Flotilla: la Procura di Roma indaga per sequestro di persona
La Procura di Roma apre un fascicolo per sequestro di persona e danneggiamento in relazione al caso della Global Sum Flotilla. Piantedosi: “Il Governo italiano sta presidiando quel che sta avvenendo in Israele“.
In relazione all’abbordaggio e al sequestro delle barche della Global Sumud Flotila, effettuati da Israele la notte del 29 aprile scorso in acque internazionali al largo di Creta, la Procura di Roma ha aperto un fascicolo di indagine per sequestro di persona e danneggiamento.

Ai Pm che se ne occuperanno a Piazzale Clodio sono giunti tre esposti, di cui due che riguardano le posizioni di Saif Abukeshek e Thiago de Avila, attivisti prelevati dalle forze di Tel Aviv mentre si trovavano a bordo di imbarcazioni italiane e attualmente detenuti in carcere.
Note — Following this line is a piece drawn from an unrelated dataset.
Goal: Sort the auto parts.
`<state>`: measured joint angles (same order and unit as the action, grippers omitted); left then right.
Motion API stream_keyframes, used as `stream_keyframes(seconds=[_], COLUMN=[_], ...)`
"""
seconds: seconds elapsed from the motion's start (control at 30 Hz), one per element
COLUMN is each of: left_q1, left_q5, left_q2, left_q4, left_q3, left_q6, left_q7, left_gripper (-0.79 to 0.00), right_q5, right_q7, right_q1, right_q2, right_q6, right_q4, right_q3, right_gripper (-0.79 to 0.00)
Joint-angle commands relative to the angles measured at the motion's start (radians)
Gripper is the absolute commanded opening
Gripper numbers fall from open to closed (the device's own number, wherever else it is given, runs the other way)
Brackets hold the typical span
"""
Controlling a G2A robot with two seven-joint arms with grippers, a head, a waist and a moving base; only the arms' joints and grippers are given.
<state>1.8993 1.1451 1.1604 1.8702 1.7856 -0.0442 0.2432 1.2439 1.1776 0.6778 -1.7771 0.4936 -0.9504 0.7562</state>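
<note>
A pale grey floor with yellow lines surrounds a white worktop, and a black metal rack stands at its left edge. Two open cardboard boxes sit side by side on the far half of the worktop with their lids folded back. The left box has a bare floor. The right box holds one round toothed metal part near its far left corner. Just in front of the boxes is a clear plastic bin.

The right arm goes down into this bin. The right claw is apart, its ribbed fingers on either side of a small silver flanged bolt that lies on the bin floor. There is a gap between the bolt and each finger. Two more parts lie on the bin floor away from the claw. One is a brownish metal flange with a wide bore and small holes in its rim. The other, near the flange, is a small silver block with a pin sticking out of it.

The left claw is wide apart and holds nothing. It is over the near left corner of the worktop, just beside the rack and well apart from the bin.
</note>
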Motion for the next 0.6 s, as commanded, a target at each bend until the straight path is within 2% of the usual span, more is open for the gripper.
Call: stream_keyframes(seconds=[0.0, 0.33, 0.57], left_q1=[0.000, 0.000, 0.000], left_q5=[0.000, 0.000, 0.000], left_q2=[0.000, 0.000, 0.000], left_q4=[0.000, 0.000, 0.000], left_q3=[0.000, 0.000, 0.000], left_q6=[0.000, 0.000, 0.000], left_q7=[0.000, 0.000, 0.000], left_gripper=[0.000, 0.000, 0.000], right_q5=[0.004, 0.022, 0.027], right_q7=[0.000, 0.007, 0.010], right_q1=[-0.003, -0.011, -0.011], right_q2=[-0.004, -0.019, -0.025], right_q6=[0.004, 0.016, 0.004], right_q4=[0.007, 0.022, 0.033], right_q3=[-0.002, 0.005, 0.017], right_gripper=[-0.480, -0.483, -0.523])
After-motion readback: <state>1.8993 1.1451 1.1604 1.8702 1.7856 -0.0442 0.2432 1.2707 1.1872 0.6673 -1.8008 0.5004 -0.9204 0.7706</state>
Come hanno sottolineato le avvocate, l’imbarcazione “Era stata avvicinata da un mezzo militare appartenente all’esercito israeliano, e personale militare non meglio identificato procedeva al prelevamento forzato di Saif Abdelrahim Abukeshek e degli altri membri dell’equipaggio”.

Matteo Piantedosi
Ma se gli altri esponenti dell’equipaggio della nave, la Eros, sono stati poi fatti sbarcare in Grecia, Abukeshek e Avila sono stati poi tradotti in detenzione. Lì, Abukeshek rischia la pena di morte, in seguito alla legge del 30 marzo 2026 approvata dalla Knesset, quella che riguarda le accuse di “Atti di terrorismo con l’intento di negare l’esistenza dello Stato di Israele“.
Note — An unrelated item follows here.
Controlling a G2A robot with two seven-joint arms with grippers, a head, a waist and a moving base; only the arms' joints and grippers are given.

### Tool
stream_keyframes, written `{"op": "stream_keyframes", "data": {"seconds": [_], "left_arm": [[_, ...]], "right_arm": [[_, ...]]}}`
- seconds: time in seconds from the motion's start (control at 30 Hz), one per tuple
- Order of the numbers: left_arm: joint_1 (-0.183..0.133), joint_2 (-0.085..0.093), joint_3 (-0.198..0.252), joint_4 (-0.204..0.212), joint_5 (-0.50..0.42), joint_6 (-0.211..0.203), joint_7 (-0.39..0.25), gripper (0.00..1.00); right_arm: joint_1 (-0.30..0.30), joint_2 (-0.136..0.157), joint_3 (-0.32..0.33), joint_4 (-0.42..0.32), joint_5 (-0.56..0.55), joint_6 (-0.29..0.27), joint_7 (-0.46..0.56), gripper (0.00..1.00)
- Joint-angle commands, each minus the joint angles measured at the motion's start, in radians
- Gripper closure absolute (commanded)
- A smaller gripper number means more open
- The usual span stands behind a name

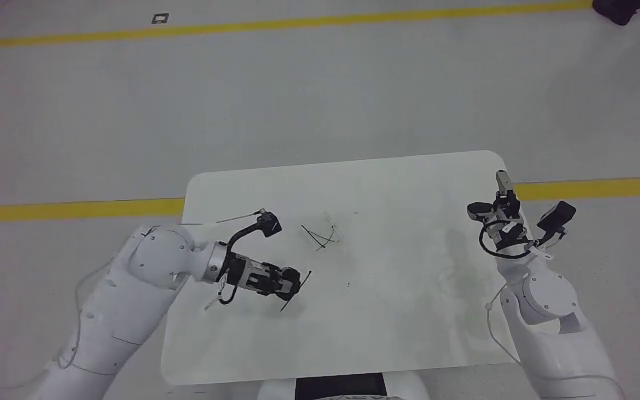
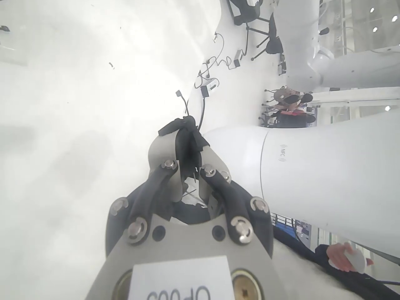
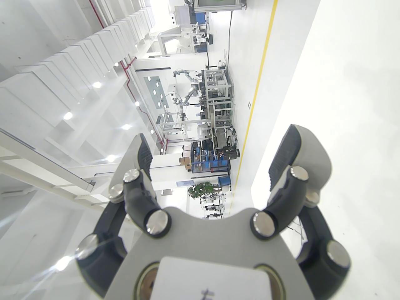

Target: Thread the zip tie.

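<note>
The white tabletop [image 1: 400,330] has the left gripper [image 1: 290,284] at about 8 o'clock, and the right gripper [image 3: 216,135] at its 3 o'clock edge with jaws spread wide. A heap of loose ties [image 1: 320,236] lies at 1 o'clock from the left gripper. That gripper is clamped on a black zip tie [image 2: 185,102].

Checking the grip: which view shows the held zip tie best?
Left wrist view: the left gripper is shut on the zip tie, head poking out. Top view gives a thin sliver; right wrist view points elsewhere.
</note>
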Motion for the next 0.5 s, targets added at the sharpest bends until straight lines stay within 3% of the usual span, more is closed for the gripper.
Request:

A margine della presentazione del libro di Annalisa Chirico “Dalla parte delle divise”, il ministro Matteo Piantedosi, a proposito degli attivisti della Flotilla, ha dichiarato “Credo sia molto eloquente anche il presidente Meloni sulla posizione del Governo italiano rispetto alla necessità di salvaguardare l’incolumità e tutta la sfera dei diritti delle persone che hanno fatto questa iniziativa. Il Governo italiano sta comunque presidiando quel che sta avvenendo in Israele“.